Hence the no. of revolutions will it make to level a playground is

500 revolutions.

Step-by-step explanation:

As per the data provided in the given question.

The given data is as follows,

The length of a roller i.e. height is (h) is 1.5 m and its diameter (d) is

70 cm.

The area of a playground is $50\;m\times33\;m$.

We have to find the no. of revolutions will it make to level a playground.

At first, we will convert the diameter to 70cm into m as below.

We know that,

$1\;cm=0.01\;m$

So we will multiply 70 into 0.01 we get,

$=70\times0.01\\=0.7\;m$

Now we will calculate the radius (r).

A radius of a circle is half of the diameter.

$r=\frac{1}{2}\times d \\r=\frac{1}{2}\times0.7\\ r=\frac{0.7}{2}\;m$

We will calculate the curved surface area of the roller by using a formula.

$The\;curved\;surface\;area\;of\;roller=2\pi rh$

Now we will substitute the given value and value of $\pi$ in the above formula.

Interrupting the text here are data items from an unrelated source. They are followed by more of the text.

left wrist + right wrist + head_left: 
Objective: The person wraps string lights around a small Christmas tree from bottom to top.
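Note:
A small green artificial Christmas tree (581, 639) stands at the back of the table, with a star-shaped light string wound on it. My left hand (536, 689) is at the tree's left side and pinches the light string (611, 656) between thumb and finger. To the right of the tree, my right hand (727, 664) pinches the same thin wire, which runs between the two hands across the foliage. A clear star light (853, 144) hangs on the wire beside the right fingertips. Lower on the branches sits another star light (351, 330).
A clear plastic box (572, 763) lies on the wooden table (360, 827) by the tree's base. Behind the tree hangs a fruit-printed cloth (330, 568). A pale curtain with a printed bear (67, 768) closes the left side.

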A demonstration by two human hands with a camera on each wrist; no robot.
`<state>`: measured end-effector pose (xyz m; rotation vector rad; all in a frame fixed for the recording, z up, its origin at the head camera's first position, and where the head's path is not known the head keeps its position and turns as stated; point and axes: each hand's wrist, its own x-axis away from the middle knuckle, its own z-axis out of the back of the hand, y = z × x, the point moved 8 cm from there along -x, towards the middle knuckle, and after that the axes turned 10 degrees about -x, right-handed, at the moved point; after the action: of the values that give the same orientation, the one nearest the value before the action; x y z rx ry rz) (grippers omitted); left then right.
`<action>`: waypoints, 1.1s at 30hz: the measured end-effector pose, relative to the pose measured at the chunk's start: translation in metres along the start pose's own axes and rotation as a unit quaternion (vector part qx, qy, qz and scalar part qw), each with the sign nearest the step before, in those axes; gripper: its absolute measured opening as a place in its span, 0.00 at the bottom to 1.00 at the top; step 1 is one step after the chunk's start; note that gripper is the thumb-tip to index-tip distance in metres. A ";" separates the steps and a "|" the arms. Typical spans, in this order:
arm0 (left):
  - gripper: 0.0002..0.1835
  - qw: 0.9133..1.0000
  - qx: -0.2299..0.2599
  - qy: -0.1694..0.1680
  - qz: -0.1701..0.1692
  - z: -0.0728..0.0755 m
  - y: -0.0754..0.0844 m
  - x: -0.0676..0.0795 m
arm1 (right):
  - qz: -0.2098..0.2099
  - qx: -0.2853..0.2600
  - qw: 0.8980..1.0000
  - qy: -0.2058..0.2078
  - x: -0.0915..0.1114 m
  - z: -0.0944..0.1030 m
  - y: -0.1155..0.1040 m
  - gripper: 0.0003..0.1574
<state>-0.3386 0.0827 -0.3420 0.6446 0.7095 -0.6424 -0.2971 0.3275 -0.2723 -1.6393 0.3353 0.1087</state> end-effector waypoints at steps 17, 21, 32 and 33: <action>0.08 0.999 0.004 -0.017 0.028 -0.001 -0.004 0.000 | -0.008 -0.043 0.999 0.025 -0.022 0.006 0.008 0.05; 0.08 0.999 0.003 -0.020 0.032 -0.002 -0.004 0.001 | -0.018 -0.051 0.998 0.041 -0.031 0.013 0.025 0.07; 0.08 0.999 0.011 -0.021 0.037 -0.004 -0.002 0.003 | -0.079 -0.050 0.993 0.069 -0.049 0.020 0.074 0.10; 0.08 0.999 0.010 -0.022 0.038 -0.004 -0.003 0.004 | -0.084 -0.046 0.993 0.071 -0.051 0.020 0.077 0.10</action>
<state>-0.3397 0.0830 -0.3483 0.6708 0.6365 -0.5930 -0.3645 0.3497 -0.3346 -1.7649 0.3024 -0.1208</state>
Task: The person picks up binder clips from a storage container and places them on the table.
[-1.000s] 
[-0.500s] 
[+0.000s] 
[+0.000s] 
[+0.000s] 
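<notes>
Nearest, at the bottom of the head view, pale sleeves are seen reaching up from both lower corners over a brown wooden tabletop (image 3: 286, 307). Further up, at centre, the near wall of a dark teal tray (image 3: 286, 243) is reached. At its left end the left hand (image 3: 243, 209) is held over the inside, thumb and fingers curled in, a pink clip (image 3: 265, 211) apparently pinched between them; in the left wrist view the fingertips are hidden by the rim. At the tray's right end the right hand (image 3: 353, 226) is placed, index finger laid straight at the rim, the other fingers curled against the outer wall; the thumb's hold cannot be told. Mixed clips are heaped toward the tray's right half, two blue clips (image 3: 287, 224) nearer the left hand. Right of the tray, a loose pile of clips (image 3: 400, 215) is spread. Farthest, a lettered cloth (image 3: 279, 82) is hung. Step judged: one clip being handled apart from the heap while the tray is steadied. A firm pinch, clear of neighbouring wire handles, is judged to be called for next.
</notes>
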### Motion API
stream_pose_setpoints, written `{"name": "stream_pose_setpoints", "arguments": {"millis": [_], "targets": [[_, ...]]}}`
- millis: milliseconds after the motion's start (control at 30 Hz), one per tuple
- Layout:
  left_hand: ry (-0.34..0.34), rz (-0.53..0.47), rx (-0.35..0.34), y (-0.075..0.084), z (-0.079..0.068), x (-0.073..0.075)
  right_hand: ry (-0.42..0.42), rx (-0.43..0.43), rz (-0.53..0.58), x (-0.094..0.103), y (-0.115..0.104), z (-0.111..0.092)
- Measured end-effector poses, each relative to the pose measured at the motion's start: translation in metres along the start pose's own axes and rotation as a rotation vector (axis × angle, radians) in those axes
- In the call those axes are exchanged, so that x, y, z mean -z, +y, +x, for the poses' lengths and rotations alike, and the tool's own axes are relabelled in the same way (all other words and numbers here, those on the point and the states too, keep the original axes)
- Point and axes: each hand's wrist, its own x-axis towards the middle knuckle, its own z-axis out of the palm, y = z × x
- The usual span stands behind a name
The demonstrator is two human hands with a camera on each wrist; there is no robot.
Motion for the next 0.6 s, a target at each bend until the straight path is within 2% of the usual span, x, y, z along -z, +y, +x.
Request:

$=2\times\frac{22}{7}\times\frac{0.7}{2}\times1.5\\=\frac{44}{7}\times\frac{0.7}{2}\times1.5$

We will divide 44 by 2 we get 22,

$=\frac{22}{7}\times0.7\times1.5\\ =22\times0.1\times1.5\\ =22\times0.15\\=3.3\;m^{2}$

The area of a playground is,

$=50\times33\\=1650\;m^{2}$

Now we will calculate no. of revolution as below,

$No.\;of\;revolutions=\frac{1650}{3.3}$

We will divide 1650 by 3.3

Further, we get

$=500\;Revolutions$

Hence the no. of revolutions will it make to level a playground is

500 revolutions.